In an affidavit submitted in connection with his suits, Flynn has detailed a church operation (which he says was codenamed “Juggernaut”) aimed at putting an end to Flynn’s lawsuits—and perhaps to the lawyer himself. Partially substantiated by some of the defectors from the cult whom he represents, Flynn says that Juggernaut included hundreds of abusive phone calls, a mailed murder threat, theft of documents from his office, nine complaints against him filed with the Massachusetts Bar Association—all dismissed—and even a telephone call to a friend of Flynn’s in which the lawyer was falsely accused of murdering a client’s husband. What may have been Juggernaut’s most sinister operation may never be proved, however. In October 1979, while Flynn was piloting his private plane on a trip to South Bend, Ind., the engine failed. According to his affidavit, Flynn made an emergency landing, and mechanics discovered that both fuel tanks had been contaminated with water. Flynn cannot prove who sabotaged the plane, but he has his suspicions.

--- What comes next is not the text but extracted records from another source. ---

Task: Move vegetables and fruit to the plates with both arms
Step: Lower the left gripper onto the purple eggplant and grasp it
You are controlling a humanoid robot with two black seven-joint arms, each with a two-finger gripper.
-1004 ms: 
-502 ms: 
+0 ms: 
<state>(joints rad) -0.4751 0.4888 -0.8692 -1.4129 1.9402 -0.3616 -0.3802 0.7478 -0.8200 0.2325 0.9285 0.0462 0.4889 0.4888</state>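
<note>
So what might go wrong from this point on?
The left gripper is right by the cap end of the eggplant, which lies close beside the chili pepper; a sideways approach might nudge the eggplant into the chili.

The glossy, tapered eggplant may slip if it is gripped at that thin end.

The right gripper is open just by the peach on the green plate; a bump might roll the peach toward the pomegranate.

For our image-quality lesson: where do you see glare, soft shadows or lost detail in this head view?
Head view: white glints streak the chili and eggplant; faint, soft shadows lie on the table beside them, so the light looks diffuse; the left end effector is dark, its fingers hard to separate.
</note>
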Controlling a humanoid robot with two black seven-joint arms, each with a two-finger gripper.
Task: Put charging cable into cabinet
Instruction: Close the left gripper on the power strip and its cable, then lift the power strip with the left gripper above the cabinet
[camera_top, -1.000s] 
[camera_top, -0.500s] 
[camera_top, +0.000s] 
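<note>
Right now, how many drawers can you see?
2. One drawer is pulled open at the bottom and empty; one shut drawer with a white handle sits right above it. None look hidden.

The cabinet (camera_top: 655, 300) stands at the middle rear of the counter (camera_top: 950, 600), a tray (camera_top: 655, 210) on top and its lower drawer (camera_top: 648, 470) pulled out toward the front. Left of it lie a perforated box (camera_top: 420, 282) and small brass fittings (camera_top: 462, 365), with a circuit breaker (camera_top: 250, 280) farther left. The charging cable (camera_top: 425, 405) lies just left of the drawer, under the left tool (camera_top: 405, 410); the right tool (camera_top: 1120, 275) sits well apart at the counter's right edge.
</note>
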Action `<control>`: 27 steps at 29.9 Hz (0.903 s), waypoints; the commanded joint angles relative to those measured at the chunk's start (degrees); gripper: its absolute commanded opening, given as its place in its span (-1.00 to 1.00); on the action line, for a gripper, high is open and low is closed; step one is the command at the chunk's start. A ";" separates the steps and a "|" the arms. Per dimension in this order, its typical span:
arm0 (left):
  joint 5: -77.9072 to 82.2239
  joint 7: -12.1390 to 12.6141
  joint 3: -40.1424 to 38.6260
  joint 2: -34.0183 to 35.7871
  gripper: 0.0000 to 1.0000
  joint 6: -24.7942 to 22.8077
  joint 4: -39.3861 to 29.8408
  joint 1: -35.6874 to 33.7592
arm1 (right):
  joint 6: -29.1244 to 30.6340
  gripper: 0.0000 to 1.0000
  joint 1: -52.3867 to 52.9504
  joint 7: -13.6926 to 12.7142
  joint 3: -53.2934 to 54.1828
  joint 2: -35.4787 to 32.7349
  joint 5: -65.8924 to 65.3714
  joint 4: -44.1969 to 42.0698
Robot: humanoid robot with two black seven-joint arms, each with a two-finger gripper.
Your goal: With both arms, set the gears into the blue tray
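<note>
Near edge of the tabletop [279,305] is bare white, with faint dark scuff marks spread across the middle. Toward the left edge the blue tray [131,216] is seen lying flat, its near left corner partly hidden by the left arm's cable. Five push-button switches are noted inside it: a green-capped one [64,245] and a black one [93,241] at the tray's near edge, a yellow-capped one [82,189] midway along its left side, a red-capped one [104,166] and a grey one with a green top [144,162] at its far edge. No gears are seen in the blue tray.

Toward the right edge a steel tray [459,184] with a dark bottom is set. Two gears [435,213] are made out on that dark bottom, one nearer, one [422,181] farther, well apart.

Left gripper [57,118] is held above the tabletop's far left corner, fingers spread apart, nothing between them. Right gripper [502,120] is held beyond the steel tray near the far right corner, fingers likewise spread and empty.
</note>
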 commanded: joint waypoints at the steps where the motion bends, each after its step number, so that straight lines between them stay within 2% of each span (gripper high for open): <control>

The revolver that Michael Flynn now keeps in his desk drawer shows that he is not unscarred by his brush with Scientology. Withal, he remains confident of ultimate vindication. California Superior Court Judge J. David Hennigan has openly challenged Hubbard to appear in his courtroom—and has indicated that he may turn the copyrights over to an independent trustee if Hubbard does not. “The only way they can defeat us is by producing Hubbard—and they can’t,” Flynn says. “If he’s not dead, he’s old, sick and degenerate. His appearance would puncture forever the church myth about his being the perfect man.”